Frederick Douglass understood that simple emancipation was not enough, and that the “war and its outcome demanded racial equality.” [5] Despite the that efforts of many in the North this would not happen during Reconstruction and Douglass knew that the failure to accomplish this would be disastrous, “Whether the tremendous war so heroically fought…shall pass into history a miserable failure…or whether on the other hand, we shall, as the rightful reward of victory over treason have a solid nation, entirely delivered from all contradictions and social antagonisms, must be determined one way or another.” [6]

There was a problem with implementing Reconstruction; when John Wilkes Booth assassinated Abraham Lincoln, the political leaders of the North could not agree on how to do this. The new President, Andrew Johnson was probably the worst possible leader to lead the country in the aftermath of war for all practical purposes Johnson was a Democrat who believed in white supremacy, he had been brought onto the ticket for his efforts to keep Kentucky in the Union and to support Unionist elements in Tennessee. While his selection helped Lincoln in parts of the North and the Border States it was a disaster for the post-war era. Johnson’s approach to reconstruction was very simply to “impose minimal demands on the South. He required only minor concessions from the former Confederates before allowing them to resume their political rights and retain their land. As for freedmen, he seemed to think that the needed no further protection beyond the fact of their emancipation.” [7]

Johnson was “a lonely stubborn man with few confidants, who seemed to develop his policies without consulting anyone, then stuck to them inflexibly in the face of any and all criticism. He lacked Lincoln’s ability to conciliate his foes and his capacity for growth, which was best illustrated by Lincoln’s evolving attitude to black suffrage during the Civil War.” [8] In the months after his unexpected accession to the presidency Johnson demonstrated that he had no understanding of Lincoln’s political goals for the South and the desires of the Republican dominated Congress.

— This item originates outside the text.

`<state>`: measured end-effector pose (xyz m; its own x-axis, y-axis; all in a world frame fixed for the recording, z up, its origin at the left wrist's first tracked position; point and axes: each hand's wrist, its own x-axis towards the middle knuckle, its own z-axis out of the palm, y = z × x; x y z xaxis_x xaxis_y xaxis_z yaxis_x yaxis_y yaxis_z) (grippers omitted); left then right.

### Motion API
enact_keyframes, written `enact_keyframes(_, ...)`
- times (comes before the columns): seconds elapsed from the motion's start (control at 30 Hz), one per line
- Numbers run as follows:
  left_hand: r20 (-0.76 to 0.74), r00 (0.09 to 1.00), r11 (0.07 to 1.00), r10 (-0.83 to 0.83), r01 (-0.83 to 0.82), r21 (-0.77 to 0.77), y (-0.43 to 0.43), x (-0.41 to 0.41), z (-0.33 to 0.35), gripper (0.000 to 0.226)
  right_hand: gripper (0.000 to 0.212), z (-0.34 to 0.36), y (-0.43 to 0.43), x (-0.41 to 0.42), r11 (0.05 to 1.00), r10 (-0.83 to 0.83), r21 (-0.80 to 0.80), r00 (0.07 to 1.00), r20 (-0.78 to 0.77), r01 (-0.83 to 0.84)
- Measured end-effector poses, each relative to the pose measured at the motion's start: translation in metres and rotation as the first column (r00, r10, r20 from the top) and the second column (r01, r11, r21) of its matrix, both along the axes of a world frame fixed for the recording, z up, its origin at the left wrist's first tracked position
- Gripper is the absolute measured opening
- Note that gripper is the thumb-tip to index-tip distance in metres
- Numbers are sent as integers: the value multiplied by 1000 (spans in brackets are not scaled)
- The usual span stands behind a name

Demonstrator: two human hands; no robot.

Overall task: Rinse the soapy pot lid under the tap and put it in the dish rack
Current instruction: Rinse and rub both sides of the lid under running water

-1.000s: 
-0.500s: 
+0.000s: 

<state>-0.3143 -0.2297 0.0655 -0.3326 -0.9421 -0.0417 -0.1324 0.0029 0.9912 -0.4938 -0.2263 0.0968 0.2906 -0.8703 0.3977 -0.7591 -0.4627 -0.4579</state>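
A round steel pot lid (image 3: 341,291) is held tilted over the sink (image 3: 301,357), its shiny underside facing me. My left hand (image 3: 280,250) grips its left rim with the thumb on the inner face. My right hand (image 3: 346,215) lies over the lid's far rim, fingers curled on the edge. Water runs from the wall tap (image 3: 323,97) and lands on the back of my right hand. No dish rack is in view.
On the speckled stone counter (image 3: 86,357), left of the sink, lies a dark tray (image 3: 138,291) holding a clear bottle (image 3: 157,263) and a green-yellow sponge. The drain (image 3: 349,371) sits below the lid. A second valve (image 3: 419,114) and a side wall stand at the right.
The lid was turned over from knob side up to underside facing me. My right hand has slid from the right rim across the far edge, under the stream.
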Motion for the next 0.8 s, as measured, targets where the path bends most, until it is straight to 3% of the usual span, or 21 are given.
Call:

By the summer of 1865 Johnson was already demonstrating “that his sympathies were with the Southern white population and that he believed that their interests should be cared for even at the expense of freedmen.” [9] Johnson’s approach to reconstruction was very simply to “impose minimal demands on the South. He required only minor concessions from the former Confederates before allowing them to resume their political rights and retain their land. As for freedmen, he seemed to think that the needed no further protection beyond the fact of their emancipation.” [10] Johnson gave individual pardons to more than thirteen thousand “high-ranking Confederate civil and military officers and wealthy Southerners.” [11] While doing this he minimized political influence the Southern Unionists who had not supported the Confederacy and ensured that freed slaves were excluded from the political process. He issued a number of orders “appointing interim provisional governors and urging the writing of new state constitutions based upon the voter qualifications in force at the time of secession in 1861 – which meant, in large but invisible letters, no blacks.” [12]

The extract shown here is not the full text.